Leandro Pires

Personal information
- Full name: Leandro Garcia Azevedo Pires
- Date of birth: 16 June 1979 (age 46)
- Place of birth: Caminha, Portugal
- Height: 1.78 m (5 ft 10 in)
- Position: Right-back

Team information
- Current team: Santa Clara (assistant manager)

Youth career
- 1994–1995: AC Caminha
- 1995–1997: Âncora-Praia FC

Senior career*
- Years: Team / Apps / (Gls)
- 1997−1998: Âncora-Praia FC
- 1998−1999: Cerveira
- 1999−2001: Os Limianos
- 2001−2003: Vianense / 34 / (4)
- 2003−2004: Vilaverdense
- 2004−2005: Desportivo de Monção
- 2005−2015: Aves / 223 / (3)
- 2015−2016: Vianense / 7 / (0)

Managerial career
- 2016–2017: Vianense
- 2018: Cerveira
- 2018–2020: Desportivo Aves (U23)
- 2019: Desportivo Aves (caretaker)
- 2021–2022: Tirsense
- 2022–2023: Alverca
- 2023–: Santa Clara (assistant)

= Leandro Pires =

Portuguese football coach and former player

Leandro Garcia Azevedo Pires (born 16 June 1979) is a Portuguese football coach and a former player.

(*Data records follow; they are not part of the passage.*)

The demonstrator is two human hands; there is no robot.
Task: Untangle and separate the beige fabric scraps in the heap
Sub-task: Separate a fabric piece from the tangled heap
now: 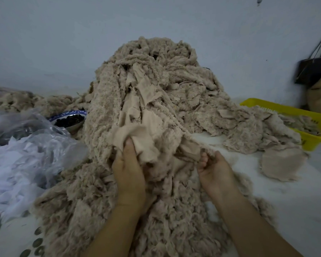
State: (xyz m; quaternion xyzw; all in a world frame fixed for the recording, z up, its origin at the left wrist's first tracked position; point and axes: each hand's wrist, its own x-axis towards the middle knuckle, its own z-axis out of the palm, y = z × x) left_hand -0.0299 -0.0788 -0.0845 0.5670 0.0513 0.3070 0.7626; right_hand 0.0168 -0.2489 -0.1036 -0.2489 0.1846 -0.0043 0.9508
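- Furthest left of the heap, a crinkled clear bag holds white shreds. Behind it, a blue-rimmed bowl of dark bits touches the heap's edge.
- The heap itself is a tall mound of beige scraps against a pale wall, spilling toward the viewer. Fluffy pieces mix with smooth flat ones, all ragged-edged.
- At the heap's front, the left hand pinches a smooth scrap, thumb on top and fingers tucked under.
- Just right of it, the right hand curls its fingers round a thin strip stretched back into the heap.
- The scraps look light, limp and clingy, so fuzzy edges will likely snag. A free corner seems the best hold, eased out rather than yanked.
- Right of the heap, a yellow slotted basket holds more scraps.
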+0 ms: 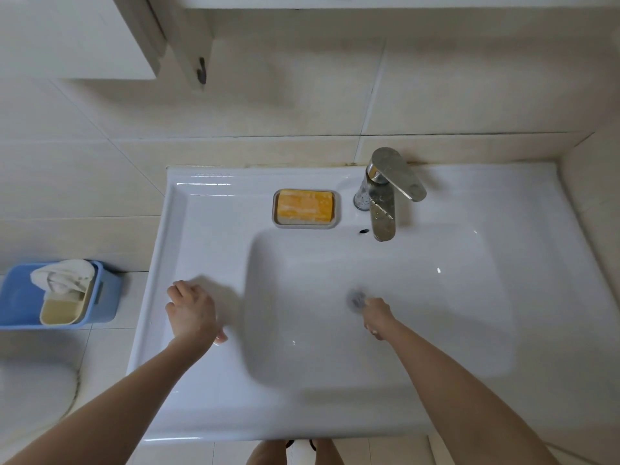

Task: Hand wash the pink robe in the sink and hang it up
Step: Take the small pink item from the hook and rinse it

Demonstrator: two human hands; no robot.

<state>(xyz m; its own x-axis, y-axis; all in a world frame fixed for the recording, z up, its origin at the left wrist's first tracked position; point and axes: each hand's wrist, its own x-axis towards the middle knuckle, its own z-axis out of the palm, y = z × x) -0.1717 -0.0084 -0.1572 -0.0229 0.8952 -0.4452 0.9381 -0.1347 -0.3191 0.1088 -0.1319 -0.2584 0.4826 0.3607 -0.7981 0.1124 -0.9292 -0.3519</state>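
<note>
No pink robe is in view. The white sink [208, 250] holds an empty basin. My right hand [375, 313] reaches down into the basin, and its fingers touch or pinch the blurred metal drain plug [356, 298] at the bottom; which of the two I cannot tell. My left hand [193, 312] rests on the flat counter left of the basin, fingers curled under, holding nothing that I can see. The chrome faucet [382, 199] stands at the back of the basin, and no water runs from it.
A yellow soap bar [305, 204] lies in a grey dish behind the basin. On the floor at left, a blue bin [20, 297] holds a white cloth and a beige container. A toilet edge [33, 394] shows lower left. A wall cabinet with a hook [201, 70] hangs above.
</note>
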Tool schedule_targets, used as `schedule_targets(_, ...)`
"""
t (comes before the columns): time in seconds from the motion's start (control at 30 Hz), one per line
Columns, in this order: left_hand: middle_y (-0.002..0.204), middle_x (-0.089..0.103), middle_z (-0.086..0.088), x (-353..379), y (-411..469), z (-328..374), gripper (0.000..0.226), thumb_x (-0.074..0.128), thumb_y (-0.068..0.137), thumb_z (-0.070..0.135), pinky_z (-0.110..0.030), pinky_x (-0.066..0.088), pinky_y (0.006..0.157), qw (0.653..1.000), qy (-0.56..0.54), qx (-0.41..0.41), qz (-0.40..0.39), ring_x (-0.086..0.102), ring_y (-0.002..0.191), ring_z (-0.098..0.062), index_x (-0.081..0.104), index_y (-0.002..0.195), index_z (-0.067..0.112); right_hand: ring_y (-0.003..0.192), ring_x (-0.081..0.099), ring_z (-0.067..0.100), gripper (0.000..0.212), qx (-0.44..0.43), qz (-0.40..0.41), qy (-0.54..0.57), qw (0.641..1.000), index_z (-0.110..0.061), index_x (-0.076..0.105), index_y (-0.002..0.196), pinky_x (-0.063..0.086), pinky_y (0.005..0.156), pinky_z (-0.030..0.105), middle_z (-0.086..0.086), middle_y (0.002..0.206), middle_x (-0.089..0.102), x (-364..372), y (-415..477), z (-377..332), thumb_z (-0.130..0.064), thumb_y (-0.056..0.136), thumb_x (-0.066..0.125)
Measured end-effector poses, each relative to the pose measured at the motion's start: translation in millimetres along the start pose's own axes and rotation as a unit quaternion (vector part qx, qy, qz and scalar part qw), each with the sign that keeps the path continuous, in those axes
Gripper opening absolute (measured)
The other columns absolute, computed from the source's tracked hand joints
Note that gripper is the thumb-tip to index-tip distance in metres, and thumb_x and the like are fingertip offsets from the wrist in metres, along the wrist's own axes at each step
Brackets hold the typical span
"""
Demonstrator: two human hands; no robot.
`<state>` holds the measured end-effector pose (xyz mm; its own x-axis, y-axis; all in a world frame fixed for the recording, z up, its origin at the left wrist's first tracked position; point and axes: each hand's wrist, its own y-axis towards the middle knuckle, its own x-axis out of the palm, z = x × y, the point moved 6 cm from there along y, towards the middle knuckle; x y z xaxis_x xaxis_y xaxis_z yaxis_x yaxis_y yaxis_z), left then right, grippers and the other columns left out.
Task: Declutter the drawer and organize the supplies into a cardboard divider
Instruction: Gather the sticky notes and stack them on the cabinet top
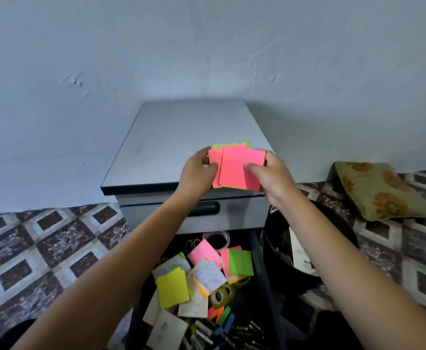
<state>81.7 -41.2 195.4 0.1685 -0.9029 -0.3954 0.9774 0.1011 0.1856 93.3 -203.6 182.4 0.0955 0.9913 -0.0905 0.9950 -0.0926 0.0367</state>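
Head view: both hands are holding a loose stack of sticky notes (pixel 234 168) just above the front edge of the grey desk (pixel 171 137). The left hand (pixel 199 170) is gripping the stack's left edge, thumb on top. The right hand (pixel 270 173) is pinching the right edge, fingers (pixel 251 168) curled over the top pink sheet. Pink sheets are fanning out on top and green-yellow ones are showing behind.

Step in hand, as a judgement: clearing out and sorting, with the notes being squared up or set down on the desk. The next move is probably calling for tapping the edges flush without letting the loose sheets slip, then going back down for more.

The open drawer (pixel 262 286) below is looking far from done. It is holding:
- a yellow pad (pixel 172 289), a green pad (pixel 240 261) and a pink pad (pixel 203 252)
- white paper scraps
- a tape roll (pixel 219 296), with another ring-shaped roll (pixel 218 239) at the back
- coloured page flags (pixel 219 313)
- small dark items at the front, too blurred to name

A black bin (pixel 348 238) is standing just right of the drawer, with a white sheet inside. No cardboard divider is showing in view.
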Motion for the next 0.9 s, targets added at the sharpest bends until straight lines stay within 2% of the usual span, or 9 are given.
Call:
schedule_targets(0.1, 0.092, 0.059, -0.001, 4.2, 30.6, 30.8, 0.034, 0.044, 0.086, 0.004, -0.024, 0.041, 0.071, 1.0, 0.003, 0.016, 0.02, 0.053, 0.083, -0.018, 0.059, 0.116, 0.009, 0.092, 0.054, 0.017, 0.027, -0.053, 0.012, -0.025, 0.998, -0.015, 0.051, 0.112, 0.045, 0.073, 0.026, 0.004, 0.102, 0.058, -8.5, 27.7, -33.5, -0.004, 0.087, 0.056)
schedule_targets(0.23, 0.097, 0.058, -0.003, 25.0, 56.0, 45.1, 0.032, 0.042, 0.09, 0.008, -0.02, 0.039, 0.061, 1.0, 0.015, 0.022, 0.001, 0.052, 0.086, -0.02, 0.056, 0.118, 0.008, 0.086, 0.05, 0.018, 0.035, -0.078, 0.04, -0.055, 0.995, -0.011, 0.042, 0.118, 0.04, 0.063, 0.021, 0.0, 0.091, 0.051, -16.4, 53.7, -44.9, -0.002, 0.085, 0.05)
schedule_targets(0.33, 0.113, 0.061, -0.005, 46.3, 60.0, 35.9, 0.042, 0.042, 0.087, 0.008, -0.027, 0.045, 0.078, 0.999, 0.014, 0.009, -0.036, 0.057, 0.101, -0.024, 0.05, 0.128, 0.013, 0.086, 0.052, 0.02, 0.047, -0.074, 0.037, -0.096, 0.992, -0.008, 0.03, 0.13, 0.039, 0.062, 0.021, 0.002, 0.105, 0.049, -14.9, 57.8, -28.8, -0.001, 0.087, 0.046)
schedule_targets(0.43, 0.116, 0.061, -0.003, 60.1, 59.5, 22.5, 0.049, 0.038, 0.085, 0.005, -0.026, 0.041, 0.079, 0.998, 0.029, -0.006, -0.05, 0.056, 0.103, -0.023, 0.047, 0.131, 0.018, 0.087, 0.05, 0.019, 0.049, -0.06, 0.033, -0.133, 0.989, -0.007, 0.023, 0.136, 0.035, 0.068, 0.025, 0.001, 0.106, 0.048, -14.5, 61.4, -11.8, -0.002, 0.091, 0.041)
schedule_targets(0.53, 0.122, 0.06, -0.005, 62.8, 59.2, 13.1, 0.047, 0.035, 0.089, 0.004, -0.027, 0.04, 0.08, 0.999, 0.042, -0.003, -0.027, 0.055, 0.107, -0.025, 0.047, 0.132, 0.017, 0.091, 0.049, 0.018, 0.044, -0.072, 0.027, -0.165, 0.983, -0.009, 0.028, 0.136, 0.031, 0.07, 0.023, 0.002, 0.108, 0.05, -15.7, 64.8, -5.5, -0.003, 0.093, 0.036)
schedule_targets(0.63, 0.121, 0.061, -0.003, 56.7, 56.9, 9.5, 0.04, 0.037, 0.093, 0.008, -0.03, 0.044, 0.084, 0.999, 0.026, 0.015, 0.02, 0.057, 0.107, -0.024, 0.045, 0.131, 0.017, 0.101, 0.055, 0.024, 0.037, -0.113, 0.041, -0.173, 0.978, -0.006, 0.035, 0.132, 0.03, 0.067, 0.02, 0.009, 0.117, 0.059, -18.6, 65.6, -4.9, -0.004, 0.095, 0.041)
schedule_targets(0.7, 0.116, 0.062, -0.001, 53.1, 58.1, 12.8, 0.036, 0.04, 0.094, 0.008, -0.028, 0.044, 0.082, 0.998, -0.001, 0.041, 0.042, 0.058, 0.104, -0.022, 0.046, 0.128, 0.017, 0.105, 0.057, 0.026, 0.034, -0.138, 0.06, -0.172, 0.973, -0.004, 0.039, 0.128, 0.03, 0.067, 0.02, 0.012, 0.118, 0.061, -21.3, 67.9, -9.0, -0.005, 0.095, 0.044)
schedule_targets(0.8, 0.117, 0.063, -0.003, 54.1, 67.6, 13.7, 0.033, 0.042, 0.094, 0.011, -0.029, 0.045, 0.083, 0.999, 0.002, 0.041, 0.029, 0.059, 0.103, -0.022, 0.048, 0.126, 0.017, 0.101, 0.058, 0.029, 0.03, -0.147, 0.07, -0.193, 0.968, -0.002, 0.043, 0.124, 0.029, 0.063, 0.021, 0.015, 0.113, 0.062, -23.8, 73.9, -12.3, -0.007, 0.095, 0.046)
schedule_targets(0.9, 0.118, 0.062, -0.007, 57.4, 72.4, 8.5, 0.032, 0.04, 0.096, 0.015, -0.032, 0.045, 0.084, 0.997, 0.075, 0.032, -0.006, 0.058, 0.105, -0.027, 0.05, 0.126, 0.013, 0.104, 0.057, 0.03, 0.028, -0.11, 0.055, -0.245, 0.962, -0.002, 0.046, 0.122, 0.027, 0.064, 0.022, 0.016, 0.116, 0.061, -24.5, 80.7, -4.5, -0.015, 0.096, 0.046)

He is an assistant coach with Santa Clara.

==Career==
Born in Caminha, Leandro, started is youth career at his hometown club, AC Caminha in 1994. A year later, he moved to rivals Âncora-Praia FC. He debuted as a professional in the fourth tier in 1997, he then passed through five other clubs, before arriving at C.D. Aves in 2005, at age 26.

On 21 August 2005, Leandro made his professional debut with DEsportivo de Aves in a 2004–05 Liga de Honra match against Leixões. In the following ten seasons, Leandro has made over 200 league appearances for Desportivo de Aves, ultimately being named team captain. He left Aves after ten seasons and subsequently joined Vianense, assuming the team managerial role on 23 December 2015.

On 21 October 2019 he was appointed caretaker manager of Primeira Liga club Aves following the dismissal of Augusto Inácio.

In the summer of 2023, Pires was hired as an assistant coach by Santa Clara.